Publicado em 23 de abril de 2020 às 05h30.

Última atualização em 12 de fevereiro de 2021 às 13h17.

O jornalista americano Thomas Friedman notabilizou-se como um dos mais respeitados intérpretes das relações políticas, econômicas e sociais deste século. Nas últimas semanas, tem aproveitado o toque de recolher para refletir sobre os efeitos da crise atual e outros temas, como o choque do petróleo e o aquecimento global. Em meados de março, Friedman causou barulho ao questionar se a paralisia econômica pelo mundo não seria pior do que a doença no combate à pandemia do coronavírus.

É um daqueles temas complexos que o jornalista se especializou em analisar em suas colunas no jornal The New York Times e em livros como O Mundo É Plano – Uma Breve História do Século XXI. Recentemente, Friedman participou de um bate-papo pela internet para o lançamento da EXAME Academy, plataforma de educação da EXAME. A conversa foi mediada por André Esteves, controlador do banco BTG Pactual e do grupo que controla a EXAME (a íntegra da conversa está no canal da EXAME no YouTube).

Que análise o senhor faz da situação que vivemos hoje?

Não tenho a menor dúvida de que o mundo que nós conhecemos vai se dividir em AC/DC: antes do corona e depois do corona. Um fator que vai definir muito esse mundo é o que eu chamo de briga entre a Lei de Moore e a Lei de Covid. A Lei de Moore é uma metáfora do poder da inovação, algo que nós hoje precisamos como nunca, seja para a criação da vacina, seja para a cura da doença causada pelo coronavírus. Infelizmente, nós estamos lutando contra a Lei de Covid, que não se baseia na Lei de Moore, mas na mãe natureza. Hoje, estamos correndo contra esses dois expoentes.
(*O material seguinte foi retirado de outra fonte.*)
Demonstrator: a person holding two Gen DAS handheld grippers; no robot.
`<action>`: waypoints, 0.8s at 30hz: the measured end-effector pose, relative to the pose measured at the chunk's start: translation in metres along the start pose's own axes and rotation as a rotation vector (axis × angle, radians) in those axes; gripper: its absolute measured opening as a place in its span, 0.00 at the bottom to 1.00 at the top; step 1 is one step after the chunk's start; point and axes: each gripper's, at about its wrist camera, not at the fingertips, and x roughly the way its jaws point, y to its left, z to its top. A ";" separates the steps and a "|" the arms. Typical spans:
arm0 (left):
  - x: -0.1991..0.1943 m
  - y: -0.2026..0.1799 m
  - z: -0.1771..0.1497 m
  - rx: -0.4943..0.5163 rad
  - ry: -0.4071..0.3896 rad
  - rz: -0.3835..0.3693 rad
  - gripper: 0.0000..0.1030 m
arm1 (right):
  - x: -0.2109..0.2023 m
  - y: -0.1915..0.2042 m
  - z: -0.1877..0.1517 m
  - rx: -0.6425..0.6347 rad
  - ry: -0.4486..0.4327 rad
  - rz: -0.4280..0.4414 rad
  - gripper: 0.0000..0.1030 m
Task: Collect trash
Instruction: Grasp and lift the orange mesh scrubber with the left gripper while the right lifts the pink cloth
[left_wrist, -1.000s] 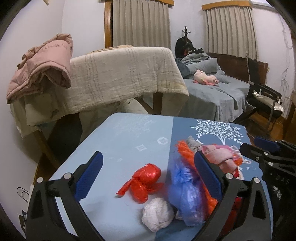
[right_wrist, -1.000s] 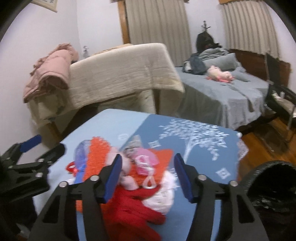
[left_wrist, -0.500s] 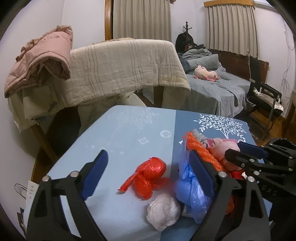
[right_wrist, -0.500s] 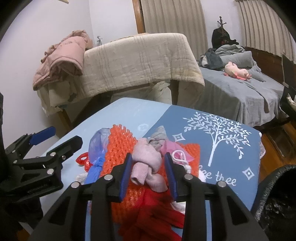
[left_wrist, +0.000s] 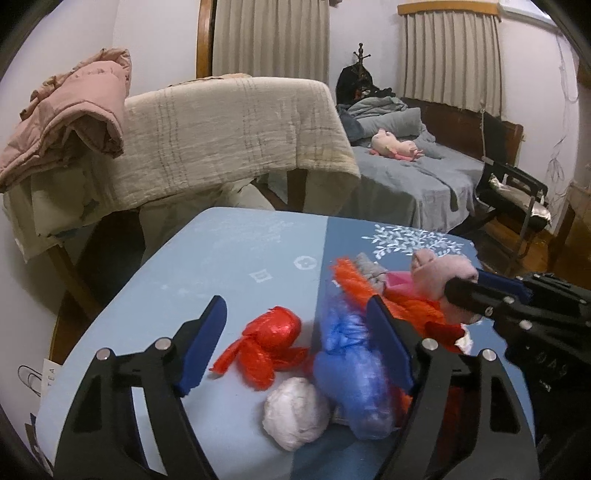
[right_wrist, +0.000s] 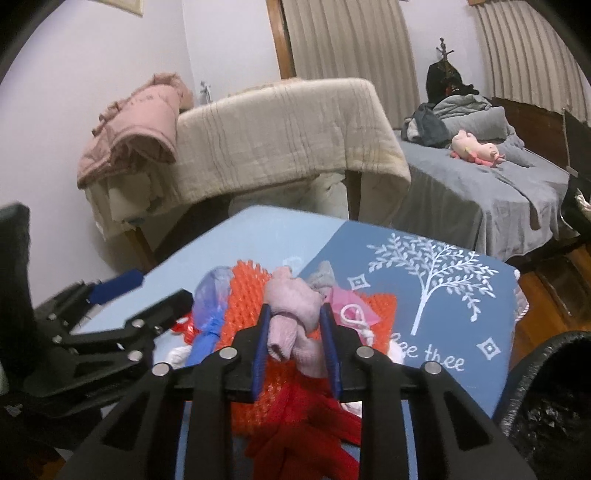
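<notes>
Pale pink, a bunched sock (right_wrist: 293, 314) sits pinched between the closed jaws of the right gripper (right_wrist: 295, 332), raised just above the orange mesh (right_wrist: 243, 295) heaped near the worktop's (left_wrist: 236, 266) right edge. The left gripper (left_wrist: 291, 332) hovers with jaws spread wide, holding nothing, over a red bag (left_wrist: 269, 339), a white wad (left_wrist: 295, 413) and a blue bag (left_wrist: 351, 373) near the front edge.

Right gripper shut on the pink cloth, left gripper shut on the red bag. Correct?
Not quite. The left gripper is open, and the red bag lies loose on the table between its fingers; the left wrist view shows this. The right gripper is indeed shut on the pink cloth.
</notes>
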 end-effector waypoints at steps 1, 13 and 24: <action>-0.002 -0.003 0.000 0.003 -0.004 -0.005 0.73 | -0.004 -0.002 0.001 0.003 -0.005 -0.005 0.25; 0.003 -0.049 -0.012 0.055 0.049 -0.093 0.56 | -0.028 -0.040 -0.013 0.070 -0.006 -0.092 0.25; 0.025 -0.059 -0.023 0.056 0.128 -0.108 0.32 | -0.030 -0.051 -0.024 0.078 0.002 -0.099 0.26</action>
Segundo ponto: a crise dos bancos de 2008 foi um teste de estresse no sistema bancário, mas hoje o teste é sobre a sociedade como um todo. E o debate não pode ser sobre combater o vírus ou pensar nos empregos; temos de fazer os dois juntos. Não sei qual vai ser a decisão, mas temos de fazer isso com o máximo de dados possível, com máscaras, distanciamento e outras medidas e com o vírus à solta, porque ele não vai embora até surgir uma vacina.
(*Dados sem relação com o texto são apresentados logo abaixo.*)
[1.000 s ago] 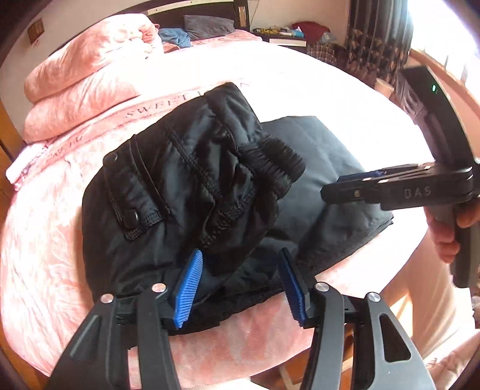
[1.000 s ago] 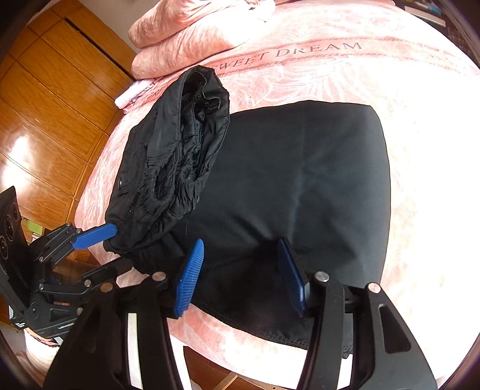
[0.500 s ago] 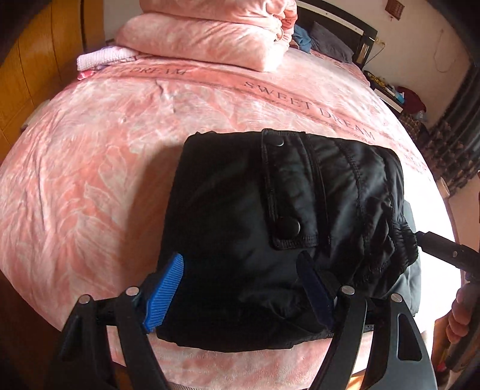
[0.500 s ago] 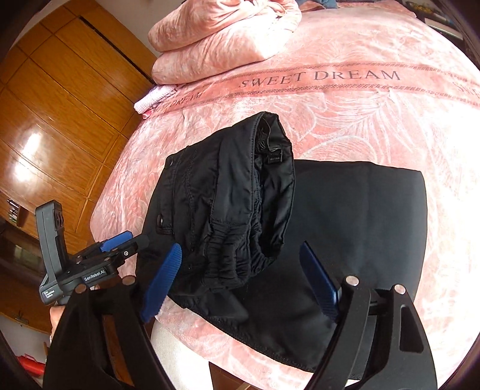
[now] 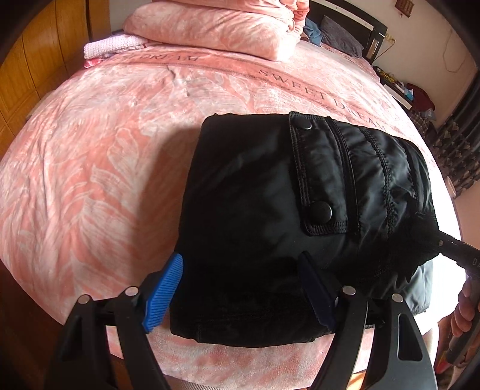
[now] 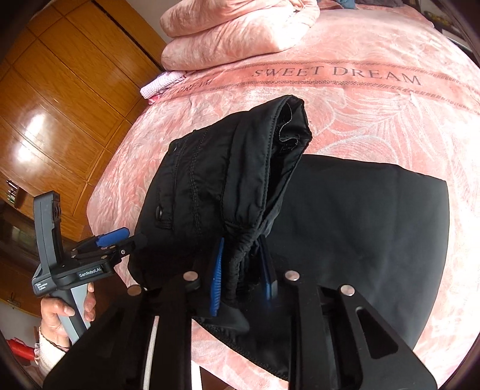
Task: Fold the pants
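Black padded pants lie partly folded on the pink bed, near its front edge. The thick upper part with a snap-button pocket flap is folded over a flat layer. My right gripper is shut on the elastic cuff and lifts that end; it enters the left wrist view at the right edge. My left gripper is open, its jaws set wide around the near left edge of the pants; it also shows in the right wrist view.
The pink "SWEET DREAM" bedspread covers the bed. Folded pink quilts and a white towel lie at the head. A wooden wardrobe stands to the left. Curtains and a cluttered shelf are at the far right.
My right gripper closed on the elastic cuff and raised it. My left gripper stayed open and moved a little closer to the left edge of the pants.
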Demonstrator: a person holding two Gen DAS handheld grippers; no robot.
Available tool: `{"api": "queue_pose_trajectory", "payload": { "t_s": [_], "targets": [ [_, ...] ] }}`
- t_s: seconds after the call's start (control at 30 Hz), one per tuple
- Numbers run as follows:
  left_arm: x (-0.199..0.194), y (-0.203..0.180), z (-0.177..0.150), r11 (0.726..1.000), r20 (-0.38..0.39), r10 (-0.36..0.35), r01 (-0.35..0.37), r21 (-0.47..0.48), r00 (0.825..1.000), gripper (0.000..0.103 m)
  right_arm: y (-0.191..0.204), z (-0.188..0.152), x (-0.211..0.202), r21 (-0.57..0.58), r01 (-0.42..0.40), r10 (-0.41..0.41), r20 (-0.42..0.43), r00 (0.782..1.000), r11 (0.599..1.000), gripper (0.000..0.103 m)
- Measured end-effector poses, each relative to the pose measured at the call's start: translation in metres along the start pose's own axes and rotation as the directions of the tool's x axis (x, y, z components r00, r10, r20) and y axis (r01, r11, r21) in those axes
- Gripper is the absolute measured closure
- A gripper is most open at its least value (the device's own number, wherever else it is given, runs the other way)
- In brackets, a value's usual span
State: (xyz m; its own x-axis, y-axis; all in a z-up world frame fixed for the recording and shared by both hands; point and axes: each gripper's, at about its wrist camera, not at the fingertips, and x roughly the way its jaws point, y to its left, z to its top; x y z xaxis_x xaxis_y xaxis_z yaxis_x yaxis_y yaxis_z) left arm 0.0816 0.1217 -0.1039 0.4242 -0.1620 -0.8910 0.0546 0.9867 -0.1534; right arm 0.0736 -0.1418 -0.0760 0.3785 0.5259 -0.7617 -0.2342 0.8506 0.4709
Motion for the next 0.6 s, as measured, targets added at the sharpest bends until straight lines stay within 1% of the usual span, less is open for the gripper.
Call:
{"api": "queue_pose_trajectory", "payload": {
  "t_s": [0.13, 0.23, 0.4, 0.6],
  "targets": [
    [-0.004, 0.001, 0.001, 1.0, 0.007, -0.009, 0.009, -0.017, 1.0, 0.024, 0.006, 0.001, -0.031, -0.011, -0.064, 0.064, 0.044, 0.997, 0.998, 0.083],
    [-0.009, -0.004, 0.001, 1.0, 0.017, -0.023, 0.024, -0.01, 1.0, 0.023, 0.008, 0.002, -0.056, -0.024, -0.071, 0.073, 0.091, 0.993, 0.997, 0.084],
    [-0.018, -0.017, 0.003, 0.999, 0.042, -0.034, 0.033, 0.017, 0.999, 0.022, -0.008, -0.004, -0.086, -0.001, -0.059, 0.058, 0.128, 0.99, 0.998, 0.084],
    [-0.018, -0.037, 0.004, 0.998, 0.039, -0.034, 0.031, 0.063, 0.999, 0.022, -0.042, -0.018, -0.1, 0.063, -0.023, 0.014, 0.131, 0.991, 0.998, 0.084]
  ]
}}
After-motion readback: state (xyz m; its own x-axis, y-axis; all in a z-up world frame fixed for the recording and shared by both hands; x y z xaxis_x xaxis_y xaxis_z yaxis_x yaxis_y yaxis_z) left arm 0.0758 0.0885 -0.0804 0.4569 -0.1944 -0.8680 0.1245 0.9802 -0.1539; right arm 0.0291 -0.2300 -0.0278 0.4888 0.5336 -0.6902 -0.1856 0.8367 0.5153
Como compararia a situação atual à crise de 2008-2009?

Da perspectiva de hoje, 2008 parece uma minicrise, que criou o Tea Party, à direita, e o Occupy Wall Street, à esquerda. Agora pense nos movimentos populistas que vão surgir desta crise. Por isso eu defendo um governo de unidade nacional, que nos Estados Unidos inclua da esquerda de Bernie Sanders aos republicanos de Mitt Romney. Hoje, as pessoas estão em casa, mas em algum momento nas próximas semanas elas vão sair às ruas e ver o tamanho do estrago nos empregos e nas empresas, e isso causará uma enorme tensão social. Por isso não podemos cuidar do impacto socioeconômico de modo partidário. Além desse debate social unificado, vamos precisar de um grande debate sobre direitos civis digitais, e também discutir políticas públicas sobre o nível de acesso à vida da população que o governo precisa ter para fazer a economia voltar a funcionar. Os governos vão ter de garantir às pessoas que elas não serão infectadas por quem estiver na poltrona ao lado no avião, por exemplo.
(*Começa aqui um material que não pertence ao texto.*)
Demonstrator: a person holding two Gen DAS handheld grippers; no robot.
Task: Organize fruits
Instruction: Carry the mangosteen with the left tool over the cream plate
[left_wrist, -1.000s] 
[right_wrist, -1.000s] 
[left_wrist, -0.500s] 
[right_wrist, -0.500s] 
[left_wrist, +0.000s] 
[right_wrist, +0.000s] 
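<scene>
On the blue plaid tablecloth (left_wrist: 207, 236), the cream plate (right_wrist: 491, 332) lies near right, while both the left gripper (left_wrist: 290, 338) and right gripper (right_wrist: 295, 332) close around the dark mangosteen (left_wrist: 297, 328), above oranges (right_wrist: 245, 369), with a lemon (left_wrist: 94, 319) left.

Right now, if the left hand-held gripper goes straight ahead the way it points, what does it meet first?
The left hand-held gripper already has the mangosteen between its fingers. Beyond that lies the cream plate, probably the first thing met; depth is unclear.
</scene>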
Para contextualizar o debate: como estava o mundo antes do coronavírus?

Antes do vírus, nós estávamos vendo uma nova divisão entre o que chamei de mundo da ordem e mundo da desordem. Durante milênios, o mundo foi governado por impérios, britânico, espanhol, otomano, grego… Com o fim da colonização e após a Primeira e a Segunda Guerra, nós dividimos o mundo em cerca de 190 estados-nação, e um belo dia acordamos com uma Organização das Nações Unidas. Se você fosse um estado-nação fraco nesse período, estaria feito, porque duas superpotências competiriam por você no xadrez global. União Soviética e Estados Unidos jogavam dinheiro em sua direção, ajuda externa, trigo, armas etc. Além disso, não se falava em aquecimento global e crescimento populacional, e ninguém tinha celular para comparar seu líder com o da vila do lado, que dirá o país vizinho. Por último, como a China não fazia parte da OMC, qualquer um podia estar no setor têxtil ou pagar baixos salários. Isso tudo mudou no começo do século 21. Primeiro, nenhuma superpotência quer você, porque ninguém quer pagar a conta. O aquecimento global está arrebentando vários estados fracos, e há uma explosão populacional. Além disso, atualmente todo mundo tem um celular para ver se o país vizinho é melhor. O que se viu antes desta crise foi um movimento em massa de pessoas tentando sair dessas zonas de desordem, como o Oriente Médio, rumo às zonas de ordem. Havia muitos estados frágeis antes da crise atual, e eles ficaram ainda mais fracos.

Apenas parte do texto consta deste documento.